**PROBLEM TO WORK ON:**
In the listing below, identify each line with the word "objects" and return those lines.

### GIVEN DATA ###

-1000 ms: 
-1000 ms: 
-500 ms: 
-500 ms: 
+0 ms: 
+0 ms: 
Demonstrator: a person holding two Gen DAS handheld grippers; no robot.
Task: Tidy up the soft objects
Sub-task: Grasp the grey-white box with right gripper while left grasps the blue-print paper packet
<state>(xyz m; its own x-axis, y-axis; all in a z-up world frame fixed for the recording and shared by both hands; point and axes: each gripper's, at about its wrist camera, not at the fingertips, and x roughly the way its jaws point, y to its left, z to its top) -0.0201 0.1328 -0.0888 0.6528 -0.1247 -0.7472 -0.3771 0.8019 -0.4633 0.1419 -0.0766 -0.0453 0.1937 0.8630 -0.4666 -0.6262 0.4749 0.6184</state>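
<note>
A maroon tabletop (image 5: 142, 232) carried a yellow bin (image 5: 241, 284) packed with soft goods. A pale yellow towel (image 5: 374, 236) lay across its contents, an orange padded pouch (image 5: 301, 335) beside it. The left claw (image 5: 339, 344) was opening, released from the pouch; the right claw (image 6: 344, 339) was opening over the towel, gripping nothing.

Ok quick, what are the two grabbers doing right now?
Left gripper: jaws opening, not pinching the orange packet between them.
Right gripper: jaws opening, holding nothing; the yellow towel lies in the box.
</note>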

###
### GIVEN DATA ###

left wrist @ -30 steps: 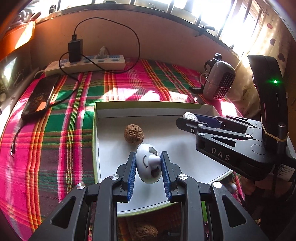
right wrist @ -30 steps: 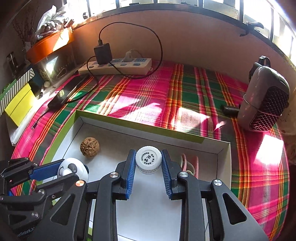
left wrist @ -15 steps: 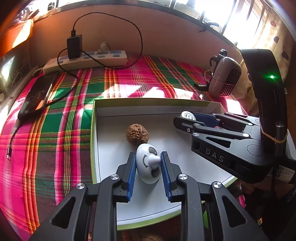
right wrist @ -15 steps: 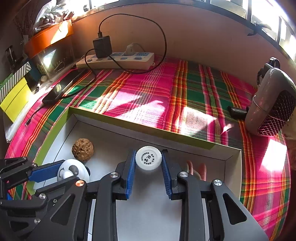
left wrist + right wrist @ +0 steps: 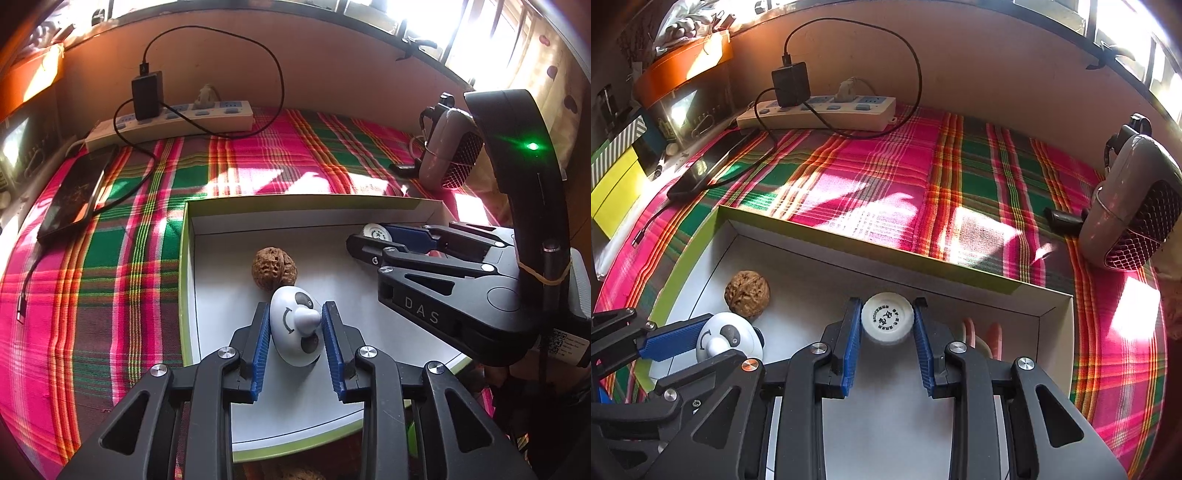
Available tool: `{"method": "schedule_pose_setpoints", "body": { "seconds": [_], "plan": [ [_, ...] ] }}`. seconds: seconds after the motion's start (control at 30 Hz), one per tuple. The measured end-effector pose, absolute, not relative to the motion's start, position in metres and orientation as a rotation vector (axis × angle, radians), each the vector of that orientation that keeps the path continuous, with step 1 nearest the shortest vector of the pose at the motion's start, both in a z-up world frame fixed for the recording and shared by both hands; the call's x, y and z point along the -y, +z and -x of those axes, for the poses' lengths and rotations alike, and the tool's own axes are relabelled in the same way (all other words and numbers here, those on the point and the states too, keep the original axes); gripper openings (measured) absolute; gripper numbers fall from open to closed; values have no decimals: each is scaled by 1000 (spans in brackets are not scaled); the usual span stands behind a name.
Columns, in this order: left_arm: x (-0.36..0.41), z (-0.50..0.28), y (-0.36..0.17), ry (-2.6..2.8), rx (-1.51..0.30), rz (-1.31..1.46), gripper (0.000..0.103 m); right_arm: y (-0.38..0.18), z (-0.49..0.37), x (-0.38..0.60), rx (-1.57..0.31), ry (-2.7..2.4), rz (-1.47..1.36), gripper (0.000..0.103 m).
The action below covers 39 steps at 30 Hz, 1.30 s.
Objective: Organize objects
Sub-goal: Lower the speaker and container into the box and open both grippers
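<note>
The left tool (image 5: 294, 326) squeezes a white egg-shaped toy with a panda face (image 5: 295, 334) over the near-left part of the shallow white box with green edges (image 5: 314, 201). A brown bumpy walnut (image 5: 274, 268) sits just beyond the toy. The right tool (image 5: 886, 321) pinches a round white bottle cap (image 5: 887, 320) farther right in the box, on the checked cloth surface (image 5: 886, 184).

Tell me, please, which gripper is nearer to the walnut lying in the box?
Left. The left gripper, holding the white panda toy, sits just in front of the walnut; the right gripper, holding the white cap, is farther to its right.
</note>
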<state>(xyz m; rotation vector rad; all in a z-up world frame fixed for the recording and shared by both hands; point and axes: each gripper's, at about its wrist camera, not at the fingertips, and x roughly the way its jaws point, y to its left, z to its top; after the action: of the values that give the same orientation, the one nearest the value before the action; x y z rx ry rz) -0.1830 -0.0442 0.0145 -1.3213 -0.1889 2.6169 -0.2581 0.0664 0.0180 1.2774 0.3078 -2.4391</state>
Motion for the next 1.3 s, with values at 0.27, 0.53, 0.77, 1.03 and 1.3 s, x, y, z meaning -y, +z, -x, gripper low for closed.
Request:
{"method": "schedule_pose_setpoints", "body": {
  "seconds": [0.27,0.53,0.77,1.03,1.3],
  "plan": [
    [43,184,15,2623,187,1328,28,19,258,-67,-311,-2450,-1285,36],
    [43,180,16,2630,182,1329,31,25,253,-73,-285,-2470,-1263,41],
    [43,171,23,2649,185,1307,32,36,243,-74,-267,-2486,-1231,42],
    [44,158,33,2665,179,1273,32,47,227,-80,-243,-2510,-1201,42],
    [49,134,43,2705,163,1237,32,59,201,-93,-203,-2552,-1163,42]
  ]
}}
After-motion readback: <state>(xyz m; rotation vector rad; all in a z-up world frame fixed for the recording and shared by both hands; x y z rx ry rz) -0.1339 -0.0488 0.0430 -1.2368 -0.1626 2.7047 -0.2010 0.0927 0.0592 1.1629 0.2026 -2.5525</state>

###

**ANSWER BOX:**
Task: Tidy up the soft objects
Objective: Organize objects

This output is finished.